Posted by Darla Hood
Near that place by that other place
Member since Aug 2012
14107 posts
Posted on 7/27/21 at 2:56 pm to
Crawfish Stuffed Poblanos



The tasso and the crawfish purée did not go in the final dish. Let’s just say there were a number of detours and hiccups along the way. I also used some shredded cheese that isn’t pictured.

I sautéed diced yellow onion, garlic, red bell pepper and a finely diced Serrano pepper in a couple of tablespoons of butter. Once tender, but not browned, I added crawfish tail meat and seasoned with Tony’s. I only cooked the crawfish a few minutes.




I removed the mixture from the skillet to cool.




I combined 8 oz cream cheese, 1/2 cup of Mayo, 8 oz of shredded cheese, red pepper flakes, and parsley in a bowl.





And then about 2/3 of the crawfish.




I charred my poblanos on the stove and then let them steam in a plastic bag.





After removing the skins, I stuffed the poblanos with the crawfish mixture and baked at 350 till bubbly.





Posted by Gris Gris
OTIS!NO RULES FOR SAUCES ON STEAK!!
Member since Feb 2008
49041 posts
Posted on 7/27/21 at 2:59 pm to
I've never thought of frying puff pastry. That looks good!
Posted by NOLAGT
Over there
Member since Dec 2012
13780 posts
Posted on 7/27/21 at 6:12 pm to
Just got back from the beach and taking a look at these entries. Some damn good looking dishes, even the corn curds HG makes me want to get a dehydrator to play with.
Posted by holygrale
Gonzales
Member since Oct 2008
2008 posts
Posted on 7/27/21 at 7:00 pm to
quote:

HG makes me want to get a dehydrator to play with.

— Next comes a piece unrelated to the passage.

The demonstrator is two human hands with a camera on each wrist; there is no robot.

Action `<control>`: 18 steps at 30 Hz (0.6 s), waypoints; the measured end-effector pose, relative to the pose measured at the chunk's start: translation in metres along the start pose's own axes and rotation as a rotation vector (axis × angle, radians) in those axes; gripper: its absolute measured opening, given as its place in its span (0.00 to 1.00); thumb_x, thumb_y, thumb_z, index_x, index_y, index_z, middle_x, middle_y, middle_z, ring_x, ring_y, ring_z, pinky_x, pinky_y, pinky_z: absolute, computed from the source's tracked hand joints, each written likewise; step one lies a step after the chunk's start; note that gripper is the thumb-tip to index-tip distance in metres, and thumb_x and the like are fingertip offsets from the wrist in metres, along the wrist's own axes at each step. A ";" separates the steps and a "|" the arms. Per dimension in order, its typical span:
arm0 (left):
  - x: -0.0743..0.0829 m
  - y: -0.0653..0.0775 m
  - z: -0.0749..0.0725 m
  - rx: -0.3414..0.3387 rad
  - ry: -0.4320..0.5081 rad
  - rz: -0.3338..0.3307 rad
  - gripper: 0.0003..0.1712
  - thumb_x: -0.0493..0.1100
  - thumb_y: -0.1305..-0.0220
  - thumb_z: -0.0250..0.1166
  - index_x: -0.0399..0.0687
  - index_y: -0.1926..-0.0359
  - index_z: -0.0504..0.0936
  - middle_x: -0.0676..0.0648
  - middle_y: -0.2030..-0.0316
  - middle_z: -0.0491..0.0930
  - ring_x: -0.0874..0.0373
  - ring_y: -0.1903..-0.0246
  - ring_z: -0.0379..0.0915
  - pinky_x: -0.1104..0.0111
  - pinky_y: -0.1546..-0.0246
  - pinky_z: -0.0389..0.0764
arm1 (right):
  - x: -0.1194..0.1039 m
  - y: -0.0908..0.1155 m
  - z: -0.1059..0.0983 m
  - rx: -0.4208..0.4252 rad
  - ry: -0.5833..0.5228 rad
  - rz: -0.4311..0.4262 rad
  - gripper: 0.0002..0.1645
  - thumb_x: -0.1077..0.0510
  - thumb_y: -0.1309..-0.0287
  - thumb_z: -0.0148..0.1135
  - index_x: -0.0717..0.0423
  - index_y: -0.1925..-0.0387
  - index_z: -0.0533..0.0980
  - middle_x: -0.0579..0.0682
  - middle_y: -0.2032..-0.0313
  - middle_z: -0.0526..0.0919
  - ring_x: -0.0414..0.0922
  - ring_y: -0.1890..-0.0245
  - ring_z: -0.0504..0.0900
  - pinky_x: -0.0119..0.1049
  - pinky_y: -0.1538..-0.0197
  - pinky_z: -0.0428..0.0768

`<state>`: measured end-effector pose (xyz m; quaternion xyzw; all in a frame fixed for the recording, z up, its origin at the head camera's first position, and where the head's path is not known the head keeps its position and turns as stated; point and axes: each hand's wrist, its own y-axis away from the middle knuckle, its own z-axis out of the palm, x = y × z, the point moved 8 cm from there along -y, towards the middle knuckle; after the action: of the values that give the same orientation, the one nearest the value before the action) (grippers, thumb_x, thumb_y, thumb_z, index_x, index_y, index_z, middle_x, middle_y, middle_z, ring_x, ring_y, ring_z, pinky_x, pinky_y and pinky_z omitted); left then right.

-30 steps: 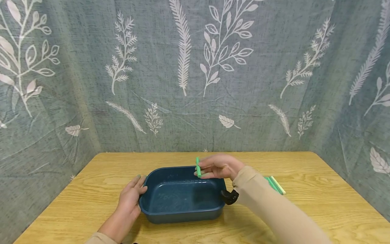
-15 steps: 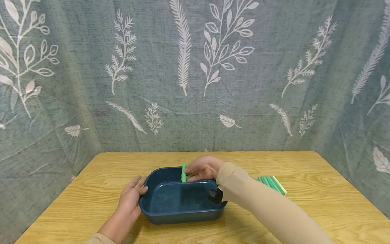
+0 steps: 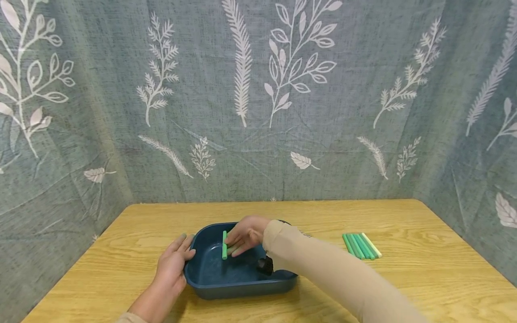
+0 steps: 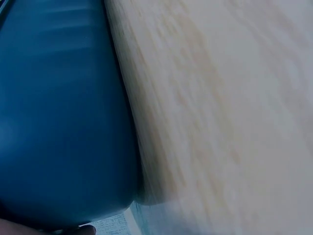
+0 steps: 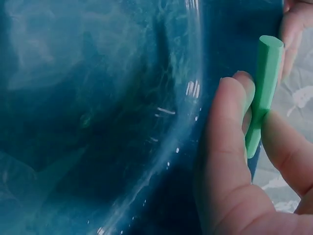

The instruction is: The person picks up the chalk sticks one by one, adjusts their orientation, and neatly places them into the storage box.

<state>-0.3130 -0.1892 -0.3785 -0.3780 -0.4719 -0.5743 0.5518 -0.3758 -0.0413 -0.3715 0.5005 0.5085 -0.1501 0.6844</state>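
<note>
Between thumb and fingers of my right hand is a green chalk stick, held lengthwise over the inside of a dark blue tub. The right wrist view shows the faceted chalk upright in the pinch, apart from the tub's floor. My left hand touches the tub's left side, its fingers fairly straight along the outer wall and the thumb near the rim. In the left wrist view the tub's outer wall fills the left, with fingertips at the bottom edge. My right arm hides part of the tub.
Several chalk sticks, green and pale yellow, lie side by side on the wooden table right of the tub. A grey-blue leaf-print curtain hangs behind and at both sides. The tub's inside has a glossy sheen with small bright reflections.
My right hand has moved left and lower with the chalk stick, from the tub's back right edge to over its left half. The left hand stays at the tub's side.
</note>
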 end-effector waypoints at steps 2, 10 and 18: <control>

Bro how are you gonna have a $2,000 steam oven and not have a $100 dehydrator?

Seriously though it's a fun lil gadget
This post was edited on 7/27/21 at 7:30 pm
Posted by USEyourCURDS
Member since Apr 2016
12514 posts
Posted on 7/27/21 at 7:42 pm to
Thanks ma sweety
Posted by Darla Hood
Near that place by that other place
Member since Aug 2012
14107 posts
Posted on 7/27/21 at 7:47 pm to
HG, your dessert looks unbelievably delicious.